◆ **TASK ITEM**: Gather the lines below that include the string "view", copying each in full.

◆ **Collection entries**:
◇ ◇ ◇ ◇ ◇ ◇ ◇
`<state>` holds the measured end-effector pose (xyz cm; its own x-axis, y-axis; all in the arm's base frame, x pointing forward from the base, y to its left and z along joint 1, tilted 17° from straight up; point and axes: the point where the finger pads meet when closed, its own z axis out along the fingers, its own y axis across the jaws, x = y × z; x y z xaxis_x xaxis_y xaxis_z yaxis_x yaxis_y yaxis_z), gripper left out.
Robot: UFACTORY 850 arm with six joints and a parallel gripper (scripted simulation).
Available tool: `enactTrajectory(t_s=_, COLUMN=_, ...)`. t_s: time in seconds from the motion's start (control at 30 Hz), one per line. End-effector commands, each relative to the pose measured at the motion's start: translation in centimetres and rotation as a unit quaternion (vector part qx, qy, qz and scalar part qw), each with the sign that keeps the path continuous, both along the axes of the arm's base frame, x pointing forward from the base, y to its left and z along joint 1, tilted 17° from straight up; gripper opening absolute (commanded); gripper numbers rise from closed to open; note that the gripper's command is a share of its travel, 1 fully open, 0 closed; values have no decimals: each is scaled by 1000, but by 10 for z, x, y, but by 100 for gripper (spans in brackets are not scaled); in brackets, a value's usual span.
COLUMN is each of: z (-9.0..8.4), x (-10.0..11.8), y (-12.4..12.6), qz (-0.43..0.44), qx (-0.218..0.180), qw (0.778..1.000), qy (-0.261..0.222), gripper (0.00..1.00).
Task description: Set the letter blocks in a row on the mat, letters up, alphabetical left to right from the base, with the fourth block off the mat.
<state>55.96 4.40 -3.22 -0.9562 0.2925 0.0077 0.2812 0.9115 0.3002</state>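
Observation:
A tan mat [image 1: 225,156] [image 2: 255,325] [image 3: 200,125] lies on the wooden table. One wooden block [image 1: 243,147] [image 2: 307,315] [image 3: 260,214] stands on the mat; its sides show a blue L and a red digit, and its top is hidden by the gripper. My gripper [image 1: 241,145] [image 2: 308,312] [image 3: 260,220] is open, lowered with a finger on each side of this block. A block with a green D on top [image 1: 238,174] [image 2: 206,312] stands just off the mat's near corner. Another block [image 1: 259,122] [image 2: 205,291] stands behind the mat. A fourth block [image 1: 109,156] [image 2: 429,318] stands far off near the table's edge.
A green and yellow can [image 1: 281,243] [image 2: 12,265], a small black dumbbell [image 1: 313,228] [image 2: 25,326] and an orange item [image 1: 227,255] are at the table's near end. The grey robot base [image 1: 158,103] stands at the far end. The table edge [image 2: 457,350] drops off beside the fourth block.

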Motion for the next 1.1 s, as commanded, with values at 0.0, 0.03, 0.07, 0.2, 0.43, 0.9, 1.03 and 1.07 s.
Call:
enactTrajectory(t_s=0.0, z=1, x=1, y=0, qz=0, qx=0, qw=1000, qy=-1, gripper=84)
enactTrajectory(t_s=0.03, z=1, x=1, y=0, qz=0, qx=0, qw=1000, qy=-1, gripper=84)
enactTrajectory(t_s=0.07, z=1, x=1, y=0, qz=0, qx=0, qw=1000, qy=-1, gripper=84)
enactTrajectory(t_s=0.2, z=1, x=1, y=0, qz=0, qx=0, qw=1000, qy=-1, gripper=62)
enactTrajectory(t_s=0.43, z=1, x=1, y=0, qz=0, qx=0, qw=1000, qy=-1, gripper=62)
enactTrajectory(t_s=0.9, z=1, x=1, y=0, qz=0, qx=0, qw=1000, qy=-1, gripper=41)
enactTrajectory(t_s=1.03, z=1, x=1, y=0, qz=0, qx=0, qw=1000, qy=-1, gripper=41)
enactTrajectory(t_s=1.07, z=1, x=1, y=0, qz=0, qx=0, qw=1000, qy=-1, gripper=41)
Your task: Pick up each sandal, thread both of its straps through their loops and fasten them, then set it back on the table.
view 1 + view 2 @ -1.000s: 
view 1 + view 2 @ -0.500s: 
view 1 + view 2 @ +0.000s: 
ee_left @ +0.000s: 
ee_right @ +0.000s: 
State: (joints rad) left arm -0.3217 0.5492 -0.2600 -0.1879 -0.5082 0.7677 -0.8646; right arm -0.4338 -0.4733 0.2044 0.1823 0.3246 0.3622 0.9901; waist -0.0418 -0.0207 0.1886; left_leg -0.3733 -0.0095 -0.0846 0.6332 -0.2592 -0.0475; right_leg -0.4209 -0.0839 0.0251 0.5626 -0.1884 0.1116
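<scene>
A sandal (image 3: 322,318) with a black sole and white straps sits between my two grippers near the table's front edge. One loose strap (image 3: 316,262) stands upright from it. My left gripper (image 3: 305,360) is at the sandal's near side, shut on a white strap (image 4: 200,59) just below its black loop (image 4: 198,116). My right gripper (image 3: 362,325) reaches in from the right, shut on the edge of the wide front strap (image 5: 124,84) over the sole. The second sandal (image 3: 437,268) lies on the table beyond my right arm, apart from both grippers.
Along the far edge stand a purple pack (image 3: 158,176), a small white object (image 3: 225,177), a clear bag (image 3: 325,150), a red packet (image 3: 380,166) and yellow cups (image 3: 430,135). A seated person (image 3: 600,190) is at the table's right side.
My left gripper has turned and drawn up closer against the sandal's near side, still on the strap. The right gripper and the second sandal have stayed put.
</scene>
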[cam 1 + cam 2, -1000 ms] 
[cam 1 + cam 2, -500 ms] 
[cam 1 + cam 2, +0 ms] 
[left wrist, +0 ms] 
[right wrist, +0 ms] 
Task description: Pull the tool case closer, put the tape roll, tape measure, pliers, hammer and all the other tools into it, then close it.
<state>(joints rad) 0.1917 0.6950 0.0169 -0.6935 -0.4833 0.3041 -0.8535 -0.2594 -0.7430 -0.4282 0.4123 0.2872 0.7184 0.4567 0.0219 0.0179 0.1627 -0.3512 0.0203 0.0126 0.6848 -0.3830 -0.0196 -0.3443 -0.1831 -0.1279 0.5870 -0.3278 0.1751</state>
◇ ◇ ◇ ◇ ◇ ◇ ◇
◆ **ANSWER TO THIS TASK**:
view 1 + view 2 @ -1.000s: 
view 1 + view 2 @ -0.500s: 
view 1 + view 2 @ +0.000s: 

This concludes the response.